If you look at the GK104 SMX layout, I have some questions I can't resolve though.

I am guessing that each of the 4 register files can issue three registers (3 columns of 32, actually) per clock. Those get distributed to the SPs as needed, with the operand collector handling routing, including a buffer to allow accumulating registers over 2 clocks. So a kernel running all FP32 adds would have four schedulers, each continually issuing two registers to its "own" set of SPs. The extra register would be accumulated by the operand collector, and every other clock it could be sent over to the "shared" set of SPs. The partner scheduler would do the same on the alternate clocks, so it all elegantly works in keeping every SP fed every clock. This would give a throughput of 192 FP32 ops per clock.

NVidia claims that FP32 FMADs also have a throughput of 192, but nobody has ever been able to craft code to actually perform this well. The explanation is simple.. with only 3 registers per clock per scheduler, there's not enough bandwidth to feed THREE arguments into every SP per clock, only two. So an FP32 add or FP32 mul has the throughput of 192, but an FP32 FMAD has a throughput of 128. Tridan's diagram makes this all clear why.

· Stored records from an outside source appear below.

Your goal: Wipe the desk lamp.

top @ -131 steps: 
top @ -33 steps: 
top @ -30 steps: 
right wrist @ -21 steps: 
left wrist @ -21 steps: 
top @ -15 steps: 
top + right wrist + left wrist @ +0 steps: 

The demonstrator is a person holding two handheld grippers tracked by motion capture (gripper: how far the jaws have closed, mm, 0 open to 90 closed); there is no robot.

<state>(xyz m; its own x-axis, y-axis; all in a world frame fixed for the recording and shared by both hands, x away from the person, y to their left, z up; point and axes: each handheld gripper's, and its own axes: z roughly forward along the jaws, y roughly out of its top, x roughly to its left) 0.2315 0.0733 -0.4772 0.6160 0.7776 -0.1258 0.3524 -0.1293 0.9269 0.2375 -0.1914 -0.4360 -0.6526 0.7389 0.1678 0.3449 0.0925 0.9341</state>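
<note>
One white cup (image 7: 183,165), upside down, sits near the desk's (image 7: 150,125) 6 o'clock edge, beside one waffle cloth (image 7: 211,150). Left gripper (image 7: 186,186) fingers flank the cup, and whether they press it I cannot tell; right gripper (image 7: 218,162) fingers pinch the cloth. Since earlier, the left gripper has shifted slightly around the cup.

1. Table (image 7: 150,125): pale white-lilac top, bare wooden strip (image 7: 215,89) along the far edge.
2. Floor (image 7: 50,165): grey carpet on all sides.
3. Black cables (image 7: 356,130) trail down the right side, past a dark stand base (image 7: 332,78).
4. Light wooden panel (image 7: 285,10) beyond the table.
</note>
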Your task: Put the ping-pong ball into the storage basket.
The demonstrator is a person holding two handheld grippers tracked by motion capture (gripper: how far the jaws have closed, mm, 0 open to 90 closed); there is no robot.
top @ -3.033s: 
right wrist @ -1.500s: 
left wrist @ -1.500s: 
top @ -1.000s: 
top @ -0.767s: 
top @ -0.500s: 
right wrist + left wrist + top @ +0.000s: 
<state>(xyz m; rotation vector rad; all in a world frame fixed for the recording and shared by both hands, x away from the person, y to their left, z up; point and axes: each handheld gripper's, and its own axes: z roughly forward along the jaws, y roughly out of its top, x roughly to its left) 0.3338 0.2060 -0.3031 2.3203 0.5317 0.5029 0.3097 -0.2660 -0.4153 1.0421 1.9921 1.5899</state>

We can see NVidia's official table of operation throughputs in the programming guide. Looking at the 3.0 architecture column, we see many throughputs have a logical explanation from the SMX figure. sin/cos/log have a throughput of 32, because there are 32 SFU units, for example.
But the real puzzle from these throughput values is why many operations like integer adds have a throughput of 160 operations/clock. This confuses me so much! What would cause this design to have a throughput of 160, as opposed to 192 or perhaps 128? It's not register bandwidth (you can do fp32 adds at 192). It's not that one set of 32 SPs are "special" and limited.. because every scheduler only connects to two sets of SPs. If one set was special, you'd get a throughput of 128, not 160, since there are two pairs of schedulers so you'd lose two sets.

So my rambling question is what architectural limit would give this weird 160 ops/clock throughput, not 192 or 128? Or maybe the obvious answer is that NVidia's table is wrong?
 
The hardware.info SM diagrams are indeed great. The one thing missing, however, are data bus width indicators. This would allow one to derive the bandwidth of various caches etc. Subtle enough hint?